Particle Design with Glatt Powder Synthesis

Discover the wide range of particle design options for innovative high-performance materials. Glatt powder synthesis is a thermal process for processing, generating or coating powder materials. A strictly controlled pulsating and tempered gas flow provides unique flow dynamics. Pulsating gas flows do not exhibit undesirable temperature and velocity gradients due to the high degree of turbulence. Refering to this, classical thermal processes with laminar gas flows, such as rotary kilns or spray towers, are at a disadvantage.

Particle design by spray calcination with Glatt powder synthesis

Micro- and nanopowders are used in many areas today. Due to their high specific surface area, these powders exhibit very high reactivity, leading to better catalytic properties or lower sintering temperatures, for example. The high flexibility of the composition of dissolved raw materials in combination with the extremely high cooling gradients after synthesis, enables the extraction of powders with phase states beyond thermodynamic equilibrium, which also often exhibit improved properties compared to the equilibrium state.

In particle design with Glatt powder synthesis, process steps such as drying, particle formation and calcination are combined in a single step.

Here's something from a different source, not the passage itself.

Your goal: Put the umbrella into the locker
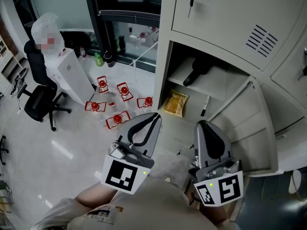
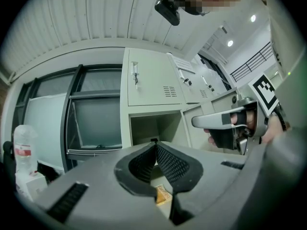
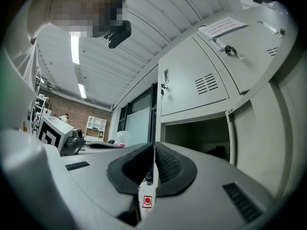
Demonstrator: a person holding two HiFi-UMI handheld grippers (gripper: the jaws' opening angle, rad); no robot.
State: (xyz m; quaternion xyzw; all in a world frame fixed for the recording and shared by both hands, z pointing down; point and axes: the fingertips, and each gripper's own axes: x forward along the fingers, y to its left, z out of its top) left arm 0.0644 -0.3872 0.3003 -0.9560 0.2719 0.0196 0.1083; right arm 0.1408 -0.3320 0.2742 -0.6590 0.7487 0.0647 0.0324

In powder production using Glatt powder synthesis, all particles undergo the same thermal treatment:

  1. Spraying a raw material solution into the gas stream produces small droplets.
  2. Pulsating gas flow produces even smaller droplets by secondary droplet decomposition
  3. Evaporation of the solvent very quickly forms solid powder particles from the droplets
  4. Optionally, the powder can be thermally posttreated (e.g. calcined) with appropriate temperature control

Coating of nano- and micropowders

Glatt powder synthesis is also used as a process for the production of core-shell particles – coated micro- and nanopowders. For this purpose, suspensions are used as raw materials. By using organic solvents and low process temperatures, temperature-sensitive coating materials (e.g. polymers) can also be applied. At the same time, reactor temperatures of up to 1300°C also allow the core material and coatings to be chemically fused to produce novel composite materials.

Suspensions are sprayed during coating. The coating material is dissolved and dried onto the core material and is subsequently thermally treated, i.e. calcinated.

Coating with Glatt powder synthesis at a glance:

  1. The spraying of fine droplets of a raw material suspension into the gas stream.
  2. The pulsating gas flow breaks these down into even smaller droplets
  3. The solvent starts to evaporate and wets the particles
  4. Coated powder particles are formed by evaporation of the solvent
  5. Optionally, the powder can be thermally posttreated (e.g. calcined) if the temperature is controlled appropriately.

Typical applications of this technique are in the field of pigments and catalytic powders, but also increasingly in energy materials. The applied coating can be used as a protective layer or introduce new functions.